» **ABOUT THIS TASK**:
Restate the whole of the data verbatim, omitting nothing.

» **DATASET SECTION**:
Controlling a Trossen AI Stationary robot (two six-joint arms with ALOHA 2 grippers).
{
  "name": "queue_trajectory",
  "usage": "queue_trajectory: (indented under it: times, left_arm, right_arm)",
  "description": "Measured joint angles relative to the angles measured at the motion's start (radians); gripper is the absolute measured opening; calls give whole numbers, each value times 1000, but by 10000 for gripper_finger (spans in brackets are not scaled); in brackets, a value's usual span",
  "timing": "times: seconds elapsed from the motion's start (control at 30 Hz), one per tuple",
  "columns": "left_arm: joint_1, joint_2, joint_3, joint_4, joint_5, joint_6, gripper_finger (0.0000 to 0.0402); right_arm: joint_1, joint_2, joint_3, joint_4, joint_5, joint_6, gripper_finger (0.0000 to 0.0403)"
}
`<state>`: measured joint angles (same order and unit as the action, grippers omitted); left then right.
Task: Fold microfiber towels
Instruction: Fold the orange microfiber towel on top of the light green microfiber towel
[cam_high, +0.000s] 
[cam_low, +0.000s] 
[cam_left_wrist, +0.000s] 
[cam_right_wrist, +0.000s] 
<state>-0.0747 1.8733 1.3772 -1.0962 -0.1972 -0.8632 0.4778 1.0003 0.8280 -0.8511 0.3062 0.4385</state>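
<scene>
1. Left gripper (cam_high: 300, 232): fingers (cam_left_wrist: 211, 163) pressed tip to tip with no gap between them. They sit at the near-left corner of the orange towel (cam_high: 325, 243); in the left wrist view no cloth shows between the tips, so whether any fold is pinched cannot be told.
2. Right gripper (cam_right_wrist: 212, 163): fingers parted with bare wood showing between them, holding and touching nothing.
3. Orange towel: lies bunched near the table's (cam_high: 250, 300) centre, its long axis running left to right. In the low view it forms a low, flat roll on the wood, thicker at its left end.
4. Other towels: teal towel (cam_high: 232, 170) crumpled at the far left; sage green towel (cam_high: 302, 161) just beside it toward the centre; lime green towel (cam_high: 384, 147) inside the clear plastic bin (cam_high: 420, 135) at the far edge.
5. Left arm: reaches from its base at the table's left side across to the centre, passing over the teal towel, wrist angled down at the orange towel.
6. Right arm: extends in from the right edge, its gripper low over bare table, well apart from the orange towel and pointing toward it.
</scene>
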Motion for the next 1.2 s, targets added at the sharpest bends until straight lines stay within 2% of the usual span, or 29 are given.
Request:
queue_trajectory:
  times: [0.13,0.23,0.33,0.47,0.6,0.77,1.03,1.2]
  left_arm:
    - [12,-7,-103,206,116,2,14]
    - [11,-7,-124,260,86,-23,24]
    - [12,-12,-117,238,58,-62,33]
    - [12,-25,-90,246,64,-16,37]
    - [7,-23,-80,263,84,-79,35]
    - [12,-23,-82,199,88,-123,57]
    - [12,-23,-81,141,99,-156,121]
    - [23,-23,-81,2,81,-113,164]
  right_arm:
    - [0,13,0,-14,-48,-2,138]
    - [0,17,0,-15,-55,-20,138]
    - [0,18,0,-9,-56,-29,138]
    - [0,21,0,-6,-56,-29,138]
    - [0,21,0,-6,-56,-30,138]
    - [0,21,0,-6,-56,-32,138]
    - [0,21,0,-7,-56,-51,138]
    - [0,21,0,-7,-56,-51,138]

» **RESPONSE BOX**:
Controlling a Trossen AI Stationary robot (two six-joint arms with ALOHA 2 grippers).
{
  "name": "queue_trajectory",
  "usage": "queue_trajectory: (indented under it: times, left_arm, right_arm)",
  "description": "Measured joint angles relative to the angles measured at the motion's start (radians); gripper is the absolute measured opening; calls give whole numbers, each value times 1000, but by 10000 for gripper_finger (spans in brackets are not scaled); in brackets, a value's usual span",
  "timing": "times: seconds elapsed from the motion's start (control at 30 Hz), one per tuple",
  "columns": "left_arm: joint_1, joint_2, joint_3, joint_4, joint_5, joint_6, gripper_finger (0.0000 to 0.0402); right_arm: joint_1, joint_2, joint_3, joint_4, joint_5, joint_6, gripper_finger (0.0000 to 0.0403)"
}
`<state>`: measured joint angles (same order and unit as the action, grippers omitted); left then right.
Task: Fold microfiber towels
Instruction: Fold the orange microfiber towel on top of the light green microfiber towel
[cam_high, +0.000s] 
[cam_low, +0.000s] 
[cam_left_wrist, +0.000s] 
[cam_right_wrist, +0.000s] 
<state>-0.0747 1.8733 1.3772 -1.0962 -0.1972 -0.8632 0.4778 1.0003 0.8280 -0.8511 0.3062 0.4385</state>
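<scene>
1. Left gripper (cam_high: 300, 232): fingers (cam_left_wrist: 211, 163) pressed tip to tip with no gap between them. They sit at the near-left corner of the orange towel (cam_high: 325, 243); in the left wrist view no cloth shows between the tips, so whether any fold is pinched cannot be told.
2. Right gripper (cam_right_wrist: 212, 163): fingers parted with bare wood showing between them, holding and touching nothing.
3. Orange towel: lies bunched near the table's (cam_high: 250, 300) centre, its long axis running left to right. In the low view it forms a low, flat roll on the wood, thicker at its left end.
4. Other towels: teal towel (cam_high: 232, 170) crumpled at the far left; sage green towel (cam_high: 302, 161) just beside it toward the centre; lime green towel (cam_high: 384, 147) inside the clear plastic bin (cam_high: 420, 135) at the far edge.
5. Left arm: reaches from its base at the table's left side across to the centre, passing over the teal towel, wrist angled down at the orange towel.
6. Right arm: extends in from the right edge, its gripper low over bare table, well apart from the orange towel and pointing toward it.
</scene>
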Motion for the next 1.2 s, targets added at the sharpest bends until straight lines stay within 2% of the usual span, or 29 are given.
Request:
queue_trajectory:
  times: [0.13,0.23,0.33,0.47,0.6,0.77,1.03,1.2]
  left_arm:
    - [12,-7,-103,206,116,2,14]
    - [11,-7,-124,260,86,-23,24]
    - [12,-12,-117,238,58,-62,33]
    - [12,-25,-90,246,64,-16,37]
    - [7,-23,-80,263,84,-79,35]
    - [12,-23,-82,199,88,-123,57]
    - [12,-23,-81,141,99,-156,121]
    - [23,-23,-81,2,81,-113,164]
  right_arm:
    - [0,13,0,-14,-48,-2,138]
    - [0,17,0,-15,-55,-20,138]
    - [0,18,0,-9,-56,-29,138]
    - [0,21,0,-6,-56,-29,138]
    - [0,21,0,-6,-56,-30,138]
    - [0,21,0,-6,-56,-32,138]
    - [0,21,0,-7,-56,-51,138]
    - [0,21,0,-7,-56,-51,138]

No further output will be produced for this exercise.